Task to carry out - Give back exactly the lines of the material below that start at the line containing "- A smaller" and end at the line containing "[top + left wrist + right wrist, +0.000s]", and no others.

Records provided -
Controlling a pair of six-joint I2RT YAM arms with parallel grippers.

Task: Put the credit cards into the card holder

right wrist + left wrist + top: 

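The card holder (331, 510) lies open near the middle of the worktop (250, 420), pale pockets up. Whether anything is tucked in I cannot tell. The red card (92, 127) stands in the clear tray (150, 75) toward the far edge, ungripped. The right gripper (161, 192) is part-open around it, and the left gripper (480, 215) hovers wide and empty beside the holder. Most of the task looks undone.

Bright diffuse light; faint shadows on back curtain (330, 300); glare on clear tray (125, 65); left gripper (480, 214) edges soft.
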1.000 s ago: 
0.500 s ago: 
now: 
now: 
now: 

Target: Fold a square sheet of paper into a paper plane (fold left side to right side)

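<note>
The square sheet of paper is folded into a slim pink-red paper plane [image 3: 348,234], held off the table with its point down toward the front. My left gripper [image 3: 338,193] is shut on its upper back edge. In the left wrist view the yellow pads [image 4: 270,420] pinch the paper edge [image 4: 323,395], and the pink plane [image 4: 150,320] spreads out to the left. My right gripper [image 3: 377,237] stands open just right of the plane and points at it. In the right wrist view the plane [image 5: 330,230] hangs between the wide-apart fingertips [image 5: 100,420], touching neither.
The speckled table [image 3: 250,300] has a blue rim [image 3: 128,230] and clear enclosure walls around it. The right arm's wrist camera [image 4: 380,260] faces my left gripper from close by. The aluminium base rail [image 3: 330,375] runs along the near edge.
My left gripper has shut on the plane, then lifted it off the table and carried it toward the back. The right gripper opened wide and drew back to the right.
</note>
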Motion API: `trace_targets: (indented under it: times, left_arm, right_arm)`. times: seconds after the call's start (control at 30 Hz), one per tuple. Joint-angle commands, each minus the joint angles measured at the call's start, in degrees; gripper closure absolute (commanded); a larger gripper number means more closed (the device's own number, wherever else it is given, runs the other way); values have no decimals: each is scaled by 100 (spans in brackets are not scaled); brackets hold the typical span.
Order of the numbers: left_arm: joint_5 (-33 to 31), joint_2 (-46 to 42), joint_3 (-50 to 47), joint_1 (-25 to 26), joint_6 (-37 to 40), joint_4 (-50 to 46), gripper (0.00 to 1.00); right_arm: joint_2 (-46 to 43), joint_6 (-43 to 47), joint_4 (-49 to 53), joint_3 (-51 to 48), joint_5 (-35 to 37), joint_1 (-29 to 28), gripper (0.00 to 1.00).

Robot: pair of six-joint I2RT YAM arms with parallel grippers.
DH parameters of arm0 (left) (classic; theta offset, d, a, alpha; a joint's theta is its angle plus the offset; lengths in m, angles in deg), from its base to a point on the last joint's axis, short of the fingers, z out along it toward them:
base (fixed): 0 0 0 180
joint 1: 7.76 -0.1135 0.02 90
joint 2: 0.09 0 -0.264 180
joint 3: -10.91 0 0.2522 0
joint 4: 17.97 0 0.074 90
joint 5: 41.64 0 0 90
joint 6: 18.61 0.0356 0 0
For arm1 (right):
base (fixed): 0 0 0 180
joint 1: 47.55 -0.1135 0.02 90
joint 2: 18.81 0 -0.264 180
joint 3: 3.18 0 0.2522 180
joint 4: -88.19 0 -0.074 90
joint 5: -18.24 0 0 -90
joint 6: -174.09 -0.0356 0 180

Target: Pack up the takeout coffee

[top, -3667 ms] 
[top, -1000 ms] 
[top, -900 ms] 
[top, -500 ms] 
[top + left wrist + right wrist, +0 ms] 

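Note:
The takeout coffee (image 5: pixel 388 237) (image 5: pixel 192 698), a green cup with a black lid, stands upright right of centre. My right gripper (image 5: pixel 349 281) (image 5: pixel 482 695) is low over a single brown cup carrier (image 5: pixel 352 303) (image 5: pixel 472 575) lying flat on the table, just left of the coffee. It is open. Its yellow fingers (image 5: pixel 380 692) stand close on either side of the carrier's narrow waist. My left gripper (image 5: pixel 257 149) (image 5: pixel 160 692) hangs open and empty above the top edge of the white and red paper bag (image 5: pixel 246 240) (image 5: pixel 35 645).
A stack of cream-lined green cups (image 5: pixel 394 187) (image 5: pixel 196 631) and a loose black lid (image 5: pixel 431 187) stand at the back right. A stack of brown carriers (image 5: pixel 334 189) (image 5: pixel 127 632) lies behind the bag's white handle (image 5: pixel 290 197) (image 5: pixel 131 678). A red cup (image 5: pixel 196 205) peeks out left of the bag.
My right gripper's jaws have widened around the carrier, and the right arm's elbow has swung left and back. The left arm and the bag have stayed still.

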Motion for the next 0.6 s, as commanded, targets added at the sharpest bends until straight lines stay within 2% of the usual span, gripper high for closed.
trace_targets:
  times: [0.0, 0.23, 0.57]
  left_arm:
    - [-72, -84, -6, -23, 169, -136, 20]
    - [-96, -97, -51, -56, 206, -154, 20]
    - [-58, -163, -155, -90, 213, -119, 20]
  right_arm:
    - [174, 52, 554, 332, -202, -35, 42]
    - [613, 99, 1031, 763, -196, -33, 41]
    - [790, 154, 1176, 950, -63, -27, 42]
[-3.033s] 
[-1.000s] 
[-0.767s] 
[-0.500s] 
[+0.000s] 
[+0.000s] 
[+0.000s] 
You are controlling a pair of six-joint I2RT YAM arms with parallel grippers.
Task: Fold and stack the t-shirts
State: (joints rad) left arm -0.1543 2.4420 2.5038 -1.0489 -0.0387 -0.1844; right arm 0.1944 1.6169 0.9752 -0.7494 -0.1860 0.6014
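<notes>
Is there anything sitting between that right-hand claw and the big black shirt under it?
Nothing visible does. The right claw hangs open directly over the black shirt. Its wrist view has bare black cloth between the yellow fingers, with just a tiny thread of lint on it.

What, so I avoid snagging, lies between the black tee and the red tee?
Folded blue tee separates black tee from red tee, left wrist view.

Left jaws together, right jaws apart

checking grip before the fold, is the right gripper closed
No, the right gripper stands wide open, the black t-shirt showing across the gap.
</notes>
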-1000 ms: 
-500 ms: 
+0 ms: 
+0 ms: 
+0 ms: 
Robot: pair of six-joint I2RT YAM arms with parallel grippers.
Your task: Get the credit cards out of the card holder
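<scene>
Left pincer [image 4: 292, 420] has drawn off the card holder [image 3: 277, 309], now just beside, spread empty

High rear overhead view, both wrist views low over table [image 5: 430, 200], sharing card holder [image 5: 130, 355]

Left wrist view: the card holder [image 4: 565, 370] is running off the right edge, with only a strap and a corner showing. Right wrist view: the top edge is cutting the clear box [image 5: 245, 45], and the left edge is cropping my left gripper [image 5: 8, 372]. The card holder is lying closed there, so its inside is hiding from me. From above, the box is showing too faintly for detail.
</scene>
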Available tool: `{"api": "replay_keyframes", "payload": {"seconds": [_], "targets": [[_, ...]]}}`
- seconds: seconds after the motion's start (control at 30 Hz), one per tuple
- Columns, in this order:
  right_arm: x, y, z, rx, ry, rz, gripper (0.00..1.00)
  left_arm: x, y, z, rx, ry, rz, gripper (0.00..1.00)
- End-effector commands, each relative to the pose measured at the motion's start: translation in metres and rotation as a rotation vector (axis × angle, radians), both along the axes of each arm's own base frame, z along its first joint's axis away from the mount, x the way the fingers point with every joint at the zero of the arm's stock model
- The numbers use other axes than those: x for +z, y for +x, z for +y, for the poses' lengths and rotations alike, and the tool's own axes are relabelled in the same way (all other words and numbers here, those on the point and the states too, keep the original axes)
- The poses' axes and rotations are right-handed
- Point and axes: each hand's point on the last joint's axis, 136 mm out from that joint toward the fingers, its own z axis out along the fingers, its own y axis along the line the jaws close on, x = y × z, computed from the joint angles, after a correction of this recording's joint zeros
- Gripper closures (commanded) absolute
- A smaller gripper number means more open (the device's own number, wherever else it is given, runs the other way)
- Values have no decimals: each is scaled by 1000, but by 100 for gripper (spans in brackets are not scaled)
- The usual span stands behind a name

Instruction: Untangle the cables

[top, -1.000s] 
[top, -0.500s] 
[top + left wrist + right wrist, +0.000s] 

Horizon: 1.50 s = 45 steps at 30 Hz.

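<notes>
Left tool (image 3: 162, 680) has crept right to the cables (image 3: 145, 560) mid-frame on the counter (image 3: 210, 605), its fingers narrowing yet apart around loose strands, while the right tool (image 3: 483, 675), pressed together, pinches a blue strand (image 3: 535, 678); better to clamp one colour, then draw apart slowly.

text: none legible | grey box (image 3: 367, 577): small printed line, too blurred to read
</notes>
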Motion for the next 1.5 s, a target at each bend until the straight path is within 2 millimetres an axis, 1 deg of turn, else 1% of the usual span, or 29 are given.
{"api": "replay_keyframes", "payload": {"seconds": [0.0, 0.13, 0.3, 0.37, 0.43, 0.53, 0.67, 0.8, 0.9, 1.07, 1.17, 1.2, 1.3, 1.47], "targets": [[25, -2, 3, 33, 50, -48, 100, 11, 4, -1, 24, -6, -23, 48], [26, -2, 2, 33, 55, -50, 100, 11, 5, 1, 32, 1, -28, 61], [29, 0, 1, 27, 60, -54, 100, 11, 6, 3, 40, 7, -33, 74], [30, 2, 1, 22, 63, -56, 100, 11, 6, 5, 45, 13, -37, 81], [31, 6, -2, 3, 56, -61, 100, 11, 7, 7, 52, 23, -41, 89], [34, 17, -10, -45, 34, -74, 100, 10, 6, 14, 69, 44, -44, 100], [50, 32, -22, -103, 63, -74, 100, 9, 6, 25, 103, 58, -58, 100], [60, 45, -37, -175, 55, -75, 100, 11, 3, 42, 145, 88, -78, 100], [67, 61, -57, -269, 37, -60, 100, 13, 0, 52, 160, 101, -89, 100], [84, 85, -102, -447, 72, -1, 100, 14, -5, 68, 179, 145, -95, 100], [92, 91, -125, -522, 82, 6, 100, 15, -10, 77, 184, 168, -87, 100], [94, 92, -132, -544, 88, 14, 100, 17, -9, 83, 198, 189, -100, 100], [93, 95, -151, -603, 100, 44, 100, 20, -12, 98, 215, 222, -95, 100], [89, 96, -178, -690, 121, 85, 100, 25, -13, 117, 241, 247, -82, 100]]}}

Exercise output -
- A smaller gripper number means more open (the device's own number, wherever else it is given, runs the other way)
- Values have no decimals: each is scaled by 1000, but by 100 for gripper (spans in brackets are not scaled)
- The usual span stands behind a name

Instruction: Untangle the cables

[top, -1.000s] 
[top, -0.500s] 
[top + left wrist + right wrist, +0.000s] 

No other output belongs with this exercise.